Task item - The answer must be the full listing, retyped exactly.
*** Opening Recorded information ***
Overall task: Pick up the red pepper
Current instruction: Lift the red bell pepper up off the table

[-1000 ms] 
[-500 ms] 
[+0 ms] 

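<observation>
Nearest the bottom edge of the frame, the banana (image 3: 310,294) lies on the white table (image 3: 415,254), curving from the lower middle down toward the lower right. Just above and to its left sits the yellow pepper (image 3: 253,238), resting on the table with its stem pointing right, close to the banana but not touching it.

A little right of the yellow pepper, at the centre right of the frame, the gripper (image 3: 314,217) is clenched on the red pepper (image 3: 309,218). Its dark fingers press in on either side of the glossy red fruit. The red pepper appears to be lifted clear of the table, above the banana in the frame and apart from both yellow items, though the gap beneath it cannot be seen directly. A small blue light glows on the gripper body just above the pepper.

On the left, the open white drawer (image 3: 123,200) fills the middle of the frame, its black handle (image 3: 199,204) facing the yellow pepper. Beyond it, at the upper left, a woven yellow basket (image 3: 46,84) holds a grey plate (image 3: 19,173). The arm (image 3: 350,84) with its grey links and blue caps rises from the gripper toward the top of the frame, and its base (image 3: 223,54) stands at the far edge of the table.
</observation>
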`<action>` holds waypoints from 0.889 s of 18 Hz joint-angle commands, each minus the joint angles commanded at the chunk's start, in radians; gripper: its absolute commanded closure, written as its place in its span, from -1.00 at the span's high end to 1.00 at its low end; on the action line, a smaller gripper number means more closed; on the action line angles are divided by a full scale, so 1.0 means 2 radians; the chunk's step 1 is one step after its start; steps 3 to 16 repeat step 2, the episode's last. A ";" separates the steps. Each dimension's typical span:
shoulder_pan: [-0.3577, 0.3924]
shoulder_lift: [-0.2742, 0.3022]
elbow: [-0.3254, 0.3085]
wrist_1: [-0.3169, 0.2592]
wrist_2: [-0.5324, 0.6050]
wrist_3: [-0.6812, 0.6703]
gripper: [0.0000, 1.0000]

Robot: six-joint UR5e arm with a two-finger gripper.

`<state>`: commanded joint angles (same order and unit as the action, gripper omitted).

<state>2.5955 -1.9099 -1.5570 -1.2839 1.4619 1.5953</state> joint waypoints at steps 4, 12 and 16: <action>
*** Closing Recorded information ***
Exercise solution -
Overall task: Pick up the red pepper
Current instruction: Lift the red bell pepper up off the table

[-1000 ms] 
[-500 ms] 
[+0 ms] 

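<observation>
Nearest the bottom edge of the frame, the banana (image 3: 310,294) lies on the white table (image 3: 415,254), curving from the lower middle down toward the lower right. Just above and to its left sits the yellow pepper (image 3: 253,238), resting on the table with its stem pointing right, close to the banana but not touching it.

A little right of the yellow pepper, at the centre right of the frame, the gripper (image 3: 314,217) is clenched on the red pepper (image 3: 309,218). Its dark fingers press in on either side of the glossy red fruit. The red pepper appears to be lifted clear of the table, above the banana in the frame and apart from both yellow items, though the gap beneath it cannot be seen directly. A small blue light glows on the gripper body just above the pepper.

On the left, the open white drawer (image 3: 123,200) fills the middle of the frame, its black handle (image 3: 199,204) facing the yellow pepper. Beyond it, at the upper left, a woven yellow basket (image 3: 46,84) holds a grey plate (image 3: 19,173). The arm (image 3: 350,84) with its grey links and blue caps rises from the gripper toward the top of the frame, and its base (image 3: 223,54) stands at the far edge of the table.
</observation>
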`<action>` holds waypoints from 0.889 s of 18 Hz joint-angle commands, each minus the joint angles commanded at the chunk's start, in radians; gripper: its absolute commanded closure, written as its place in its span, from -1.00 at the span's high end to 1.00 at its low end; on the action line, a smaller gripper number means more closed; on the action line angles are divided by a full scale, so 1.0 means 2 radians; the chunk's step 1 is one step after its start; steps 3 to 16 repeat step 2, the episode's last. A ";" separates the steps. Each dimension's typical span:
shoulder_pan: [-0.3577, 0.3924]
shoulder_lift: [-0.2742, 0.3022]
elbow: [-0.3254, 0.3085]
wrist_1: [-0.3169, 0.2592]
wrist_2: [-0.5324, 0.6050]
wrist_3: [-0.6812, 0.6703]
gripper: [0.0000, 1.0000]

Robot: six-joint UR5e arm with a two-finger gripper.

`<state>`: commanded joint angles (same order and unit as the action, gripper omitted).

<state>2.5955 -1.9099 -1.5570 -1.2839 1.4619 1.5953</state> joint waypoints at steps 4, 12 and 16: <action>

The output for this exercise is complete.